L’appuntamento è stato promosso dal Pontefice per esprimere il suo ringraziamento a tutte le realtà italiane impegnate a supporto delle celebrazioni giubilari.
Per il Trentino erano presenti alcuni operatori, in rappresentanza del Dipartimento Protezione civile, foreste e fauna, della Federazione dei Vigili del Fuoco volontari e delle organizzazioni di volontariato di Protezione civile: Psicologi per i Popoli del Trentino, Scuola cani da ricerca e catastrofe e Soccorso alpino e speleologico del Trentino. A tutti è stata donata la croce del giubileo come segno di riconoscenza.

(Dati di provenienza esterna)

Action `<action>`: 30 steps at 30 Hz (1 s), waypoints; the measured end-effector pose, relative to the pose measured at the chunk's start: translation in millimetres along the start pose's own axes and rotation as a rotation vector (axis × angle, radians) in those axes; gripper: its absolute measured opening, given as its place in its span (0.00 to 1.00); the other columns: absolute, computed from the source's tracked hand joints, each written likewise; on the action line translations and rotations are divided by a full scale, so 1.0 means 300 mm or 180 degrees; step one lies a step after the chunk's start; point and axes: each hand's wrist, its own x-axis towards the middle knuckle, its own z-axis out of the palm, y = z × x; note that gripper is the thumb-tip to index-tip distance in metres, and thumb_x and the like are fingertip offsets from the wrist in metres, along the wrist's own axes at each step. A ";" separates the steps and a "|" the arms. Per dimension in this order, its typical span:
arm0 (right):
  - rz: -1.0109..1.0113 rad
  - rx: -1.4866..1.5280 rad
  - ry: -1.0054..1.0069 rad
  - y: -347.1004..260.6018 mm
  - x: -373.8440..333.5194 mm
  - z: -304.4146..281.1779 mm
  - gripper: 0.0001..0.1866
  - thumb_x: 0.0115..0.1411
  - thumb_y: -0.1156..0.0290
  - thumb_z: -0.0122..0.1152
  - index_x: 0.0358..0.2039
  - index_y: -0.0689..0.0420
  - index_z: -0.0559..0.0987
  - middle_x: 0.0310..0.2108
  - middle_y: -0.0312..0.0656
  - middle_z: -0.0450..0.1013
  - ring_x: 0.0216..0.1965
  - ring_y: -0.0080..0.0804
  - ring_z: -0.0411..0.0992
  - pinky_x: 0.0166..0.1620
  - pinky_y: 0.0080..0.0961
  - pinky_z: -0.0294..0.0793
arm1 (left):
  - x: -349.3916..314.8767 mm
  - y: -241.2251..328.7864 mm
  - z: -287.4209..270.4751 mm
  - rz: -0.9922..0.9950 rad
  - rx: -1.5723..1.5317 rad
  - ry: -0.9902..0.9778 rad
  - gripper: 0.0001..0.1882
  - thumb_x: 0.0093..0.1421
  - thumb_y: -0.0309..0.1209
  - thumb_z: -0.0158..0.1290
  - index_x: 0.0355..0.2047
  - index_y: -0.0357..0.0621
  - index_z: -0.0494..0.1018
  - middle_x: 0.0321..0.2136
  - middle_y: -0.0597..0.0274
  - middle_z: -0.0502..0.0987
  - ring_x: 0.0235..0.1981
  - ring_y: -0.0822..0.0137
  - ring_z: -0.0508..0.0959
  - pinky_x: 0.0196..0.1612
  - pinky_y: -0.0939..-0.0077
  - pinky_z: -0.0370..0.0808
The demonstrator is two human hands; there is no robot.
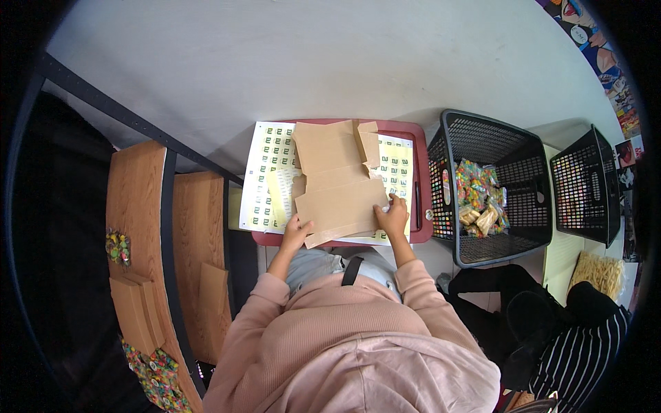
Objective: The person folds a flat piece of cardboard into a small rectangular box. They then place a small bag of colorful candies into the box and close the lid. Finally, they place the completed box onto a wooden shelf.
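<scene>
An unfolded brown cardboard box point(337, 201) lies over the middle of a dark red tabletop point(422, 165), with its flaps partly raised at the far end. My left hand point(296, 233) grips the near left corner of the cardboard, thumb on top. At the near right edge, my right hand point(393, 215) has its fingers curled round the board. Beneath the cardboard lie white sheets of yellow labels point(261, 180), showing on both sides of it. A loose yellow label strip point(278, 197) rests on the left sheet.
A dark pen point(417, 206) lies at the tabletop's right. Beyond stands a black basket point(496, 255) holding colourful packets point(475, 189), with a smaller black basket point(585, 186) farther right. Wooden shelves point(141, 186) at left hold folded boxes point(134, 310). Black and striped fabric point(578, 358) lies lower right.
</scene>
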 end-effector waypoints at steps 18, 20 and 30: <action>-0.1119 0.0408 0.0120 -0.026 0.010 0.040 0.06 0.42 0.81 0.55 0.21 0.62 0.68 0.22 0.47 0.64 0.21 0.46 0.66 0.26 0.37 0.66 | 0.011 0.001 -0.004 0.0810 0.2262 0.0764 0.19 0.39 0.25 0.57 0.34 0.36 0.67 0.25 0.50 0.71 0.29 0.53 0.72 0.33 0.65 0.69; -0.1331 0.0194 -0.0037 -0.045 -0.004 0.047 0.06 0.43 0.84 0.50 0.25 0.62 0.68 0.25 0.49 0.63 0.25 0.49 0.66 0.29 0.39 0.67 | 0.013 0.010 0.001 0.0672 0.2260 0.0821 0.20 0.39 0.25 0.57 0.34 0.37 0.67 0.25 0.51 0.71 0.29 0.54 0.72 0.33 0.65 0.69; -0.1963 -0.0728 -0.0799 -0.052 -0.070 0.040 0.28 0.51 0.59 0.48 0.47 0.67 0.61 0.58 0.52 0.47 0.58 0.47 0.46 0.58 0.47 0.39 | -0.014 0.047 0.038 0.0851 0.2714 0.0886 0.33 0.40 0.28 0.56 0.48 0.31 0.57 0.39 0.42 0.67 0.41 0.50 0.69 0.45 0.66 0.66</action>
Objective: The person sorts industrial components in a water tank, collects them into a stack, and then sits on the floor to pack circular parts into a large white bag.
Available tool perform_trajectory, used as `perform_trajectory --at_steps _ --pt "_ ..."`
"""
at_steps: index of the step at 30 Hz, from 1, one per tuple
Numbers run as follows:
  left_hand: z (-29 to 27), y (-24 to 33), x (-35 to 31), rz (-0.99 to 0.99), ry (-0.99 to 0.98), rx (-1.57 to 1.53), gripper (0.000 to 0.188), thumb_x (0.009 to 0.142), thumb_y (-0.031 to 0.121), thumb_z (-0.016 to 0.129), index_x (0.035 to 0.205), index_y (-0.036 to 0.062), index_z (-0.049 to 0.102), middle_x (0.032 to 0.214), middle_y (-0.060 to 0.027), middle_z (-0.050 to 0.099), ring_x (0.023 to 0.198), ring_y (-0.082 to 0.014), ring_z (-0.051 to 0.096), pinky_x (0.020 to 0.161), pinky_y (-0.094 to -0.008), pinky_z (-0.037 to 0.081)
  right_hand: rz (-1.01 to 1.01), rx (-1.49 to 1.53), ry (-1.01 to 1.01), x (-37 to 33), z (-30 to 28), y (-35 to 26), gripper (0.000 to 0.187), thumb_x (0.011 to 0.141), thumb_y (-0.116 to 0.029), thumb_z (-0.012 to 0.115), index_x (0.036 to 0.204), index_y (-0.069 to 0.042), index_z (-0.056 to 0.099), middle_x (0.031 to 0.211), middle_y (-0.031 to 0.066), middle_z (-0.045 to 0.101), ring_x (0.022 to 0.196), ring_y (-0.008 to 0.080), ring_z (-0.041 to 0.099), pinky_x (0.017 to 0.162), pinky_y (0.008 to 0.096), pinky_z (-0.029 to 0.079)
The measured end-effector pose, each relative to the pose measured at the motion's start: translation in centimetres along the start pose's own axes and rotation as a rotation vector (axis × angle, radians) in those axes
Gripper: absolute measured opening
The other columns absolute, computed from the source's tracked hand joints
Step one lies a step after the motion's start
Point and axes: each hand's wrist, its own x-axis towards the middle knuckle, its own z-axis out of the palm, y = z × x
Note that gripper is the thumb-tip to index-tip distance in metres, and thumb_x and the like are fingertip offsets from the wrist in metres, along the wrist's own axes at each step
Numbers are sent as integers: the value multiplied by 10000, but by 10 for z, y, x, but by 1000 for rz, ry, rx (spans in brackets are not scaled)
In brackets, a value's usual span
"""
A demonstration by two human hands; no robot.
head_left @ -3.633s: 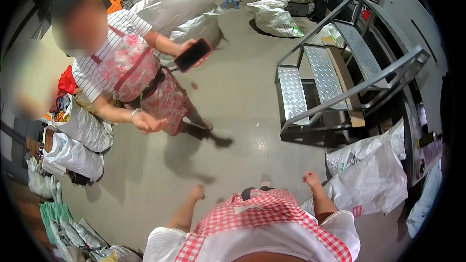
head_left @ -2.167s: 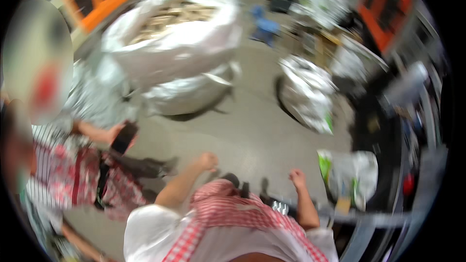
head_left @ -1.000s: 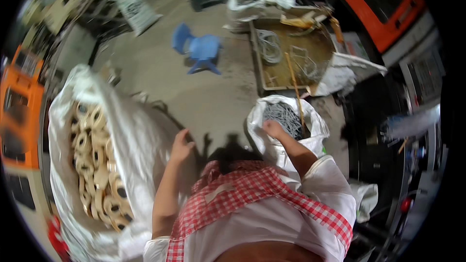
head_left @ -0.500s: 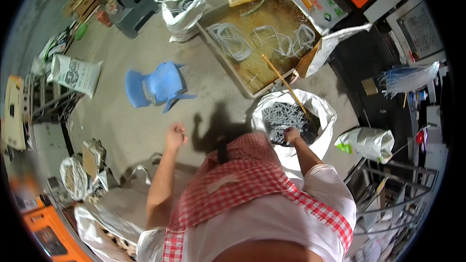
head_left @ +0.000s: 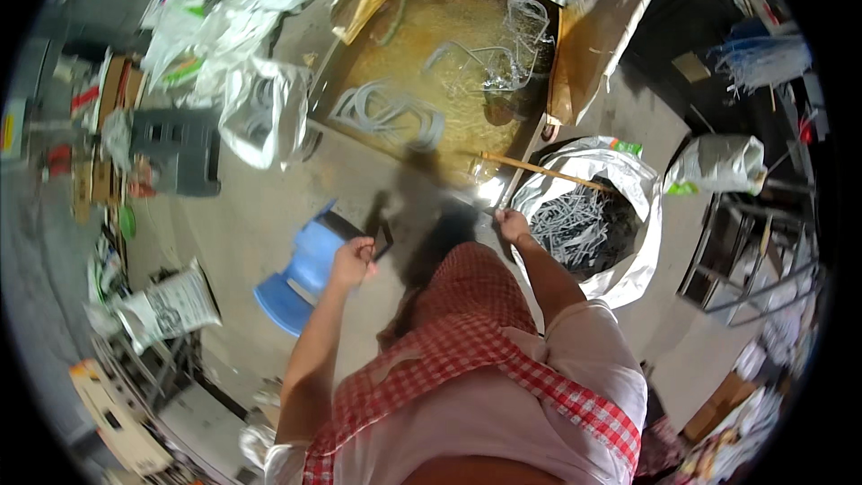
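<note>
My left hand (head_left: 354,261) has its fingers curled beside the blue plastic chair (head_left: 314,256). A dark, angled shape shows at its fingertips; I cannot tell whether it is held or a shadow. My right hand (head_left: 514,226) is closed near the front right corner of the wide, shallow water tray (head_left: 395,157); what its fingers hold, if anything, is hidden. Just right of it stands a white sack (head_left: 642,247) with grey plastic strips (head_left: 570,229) inside. A wooden stick (head_left: 534,168) leans from the tray's edge into the sack. Clear coiled tubing (head_left: 386,112) lies in the tray's water.
Left of the tray stand a white bag (head_left: 260,112) with grey coils and a dark grey plastic stool (head_left: 175,153). A filled sack (head_left: 171,307) lies farther left. Another white sack (head_left: 718,163) and a metal rack (head_left: 736,260) are on the right.
The view has shifted forward, bringing the tray closer. My right hand has left the place over the strips for the sack's left side by the tray corner. My left hand is now beside the chair.
</note>
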Motion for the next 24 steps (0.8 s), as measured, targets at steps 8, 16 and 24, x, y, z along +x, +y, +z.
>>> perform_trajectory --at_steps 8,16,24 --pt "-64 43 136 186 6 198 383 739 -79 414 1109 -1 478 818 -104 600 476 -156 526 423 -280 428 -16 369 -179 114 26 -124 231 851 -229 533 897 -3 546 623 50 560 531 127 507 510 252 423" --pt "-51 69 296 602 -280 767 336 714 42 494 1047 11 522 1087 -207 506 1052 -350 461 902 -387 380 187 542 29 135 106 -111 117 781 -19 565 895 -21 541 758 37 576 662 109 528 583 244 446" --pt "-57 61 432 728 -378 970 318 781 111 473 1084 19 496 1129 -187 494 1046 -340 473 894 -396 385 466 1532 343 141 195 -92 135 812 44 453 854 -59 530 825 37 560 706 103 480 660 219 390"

Per la Protezione civile del Trentino è un ritorno a Roma che assume il valore di un riconoscimento, dopo l’impegno garantito in occasione del Giubileo dei giovani e dell’elezione del nuovo Pontefice, quando volontari e struttura provinciale avevano assicurato il loro supporto ai numerosi pellegrini presenti nella capitale. In quei giorni i volontari trentini avevano offerto un’assistenza costante e discreta: dall’accoglienza all’ascolto, fino alla distribuzione dell’acqua nei momenti di maggiore afflusso. Un lavoro che si era aggiunto a quello svolto nei giorni precedenti e durante i funerali di Papa Francesco, confermando ancora una volta la disponibilità e l’affidabilità del sistema di Protezione civile del Trentino.